On its informational web page in regards to the Perception Tag, LinkedIn locations the burden on web sites that make use of the tag to not use it in dangerous conditions. The tag “should not be installed on web pages that collect or contain Sensitive Data,” the web page advises, together with “pages offering specific health-related or financial services or products to consumers.”
LinkedIn spokesperson Brionna Ruff stated in an emailed assertion, “Our Ads Agreement and documentation expressly prohibit customers from installing the Insight Tag on web pages that collect or contain sensitive data, including pages offering health-related services.. We don’t allow advertisers to target ads based on sensitive data or categories.”
Authorized recourse
Assortment of delicate data by social media trackers has in earlier cases led to removing of the trackers, lawsuits, and scrutiny by state and federal lawmakers.

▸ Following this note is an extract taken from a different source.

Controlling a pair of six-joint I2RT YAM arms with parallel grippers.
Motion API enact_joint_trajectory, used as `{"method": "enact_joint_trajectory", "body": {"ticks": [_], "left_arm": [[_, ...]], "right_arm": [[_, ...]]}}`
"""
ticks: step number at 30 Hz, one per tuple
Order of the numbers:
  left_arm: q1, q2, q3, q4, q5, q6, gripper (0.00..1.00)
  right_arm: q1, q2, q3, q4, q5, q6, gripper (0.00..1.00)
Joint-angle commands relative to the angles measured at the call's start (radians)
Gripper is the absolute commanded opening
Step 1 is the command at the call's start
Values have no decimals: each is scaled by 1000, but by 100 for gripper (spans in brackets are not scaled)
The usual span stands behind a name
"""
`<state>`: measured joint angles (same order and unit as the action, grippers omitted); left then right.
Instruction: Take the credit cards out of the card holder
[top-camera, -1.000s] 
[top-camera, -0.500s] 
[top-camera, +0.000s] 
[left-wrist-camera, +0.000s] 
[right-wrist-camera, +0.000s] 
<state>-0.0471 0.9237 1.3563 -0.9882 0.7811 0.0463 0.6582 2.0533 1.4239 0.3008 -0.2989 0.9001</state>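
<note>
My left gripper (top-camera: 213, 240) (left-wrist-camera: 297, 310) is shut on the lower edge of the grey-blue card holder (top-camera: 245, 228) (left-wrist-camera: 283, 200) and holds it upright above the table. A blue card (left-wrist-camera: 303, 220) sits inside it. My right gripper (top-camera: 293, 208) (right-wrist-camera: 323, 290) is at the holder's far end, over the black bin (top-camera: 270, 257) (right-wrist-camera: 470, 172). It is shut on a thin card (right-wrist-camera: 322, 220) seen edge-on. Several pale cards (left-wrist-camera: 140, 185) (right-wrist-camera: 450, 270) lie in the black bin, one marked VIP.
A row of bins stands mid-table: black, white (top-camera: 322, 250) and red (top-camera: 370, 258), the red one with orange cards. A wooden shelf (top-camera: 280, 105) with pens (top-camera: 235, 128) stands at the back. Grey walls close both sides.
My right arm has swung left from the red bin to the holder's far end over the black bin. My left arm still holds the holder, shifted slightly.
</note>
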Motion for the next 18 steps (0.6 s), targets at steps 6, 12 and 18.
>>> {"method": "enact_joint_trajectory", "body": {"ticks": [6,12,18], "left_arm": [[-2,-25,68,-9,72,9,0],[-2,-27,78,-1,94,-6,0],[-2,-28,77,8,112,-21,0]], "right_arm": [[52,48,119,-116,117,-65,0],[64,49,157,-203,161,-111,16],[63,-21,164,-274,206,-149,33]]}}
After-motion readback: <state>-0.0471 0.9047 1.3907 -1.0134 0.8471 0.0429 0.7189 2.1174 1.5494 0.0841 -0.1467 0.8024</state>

For instance, after The Markup in 2022 revealed the Division of Schooling despatched private data to Fb when college students utilized for school monetary support on-line, the division turned off the sharing, confronted questions from two members of Congress, and was sued by two advocacy teams who sought extra details about the sharing. Different tales in the identical sequence about trackers, often known as the Pixel Hunt, additionally led to modifications and blowback, together with a crackdown by the Federal Commerce Fee on telehealth corporations transmitting private data to corporations together with Meta and Google with out person consent and proposed class motion lawsuits over data shared by way of trackers with drug shops, well being suppliers, and tax prep corporations.
LinkedIn is already dealing with a number of proposed class-action lawsuits associated to the gathering of medical data. In October, three new lawsuits in California courts alleged that LinkedIn violated customers’ privateness by amassing data on medical appointment websites, together with for a fertility clinic.
Social media corporations’ monitoring practices have underpinned the super development of the tech trade, however few internet customers are conscious of how far the monitoring goes. “This absolutely contradicts the expectation of the average consumer,” Geoghegan stated.
In California, a legislation referred to as the California Confidentiality of Medical Data Act governs the privateness of medical data within the state. Below the act, shoppers should give permission to some organizations earlier than their medical data is disclosed to 3rd events. Corporations have confronted litigation underneath the legislation for utilizing internet monitoring applied sciences, though these fits haven’t all the time been profitable.
Geoghegan stated present protections like these don’t go far sufficient in serving to shoppers shield their delicate knowledge.
“This is an exact example of why we need better protections,” she stated of LinkedIn receiving the info. “This is sensitive health information that consumers expect to be protected and a lack of regulations is failing us.”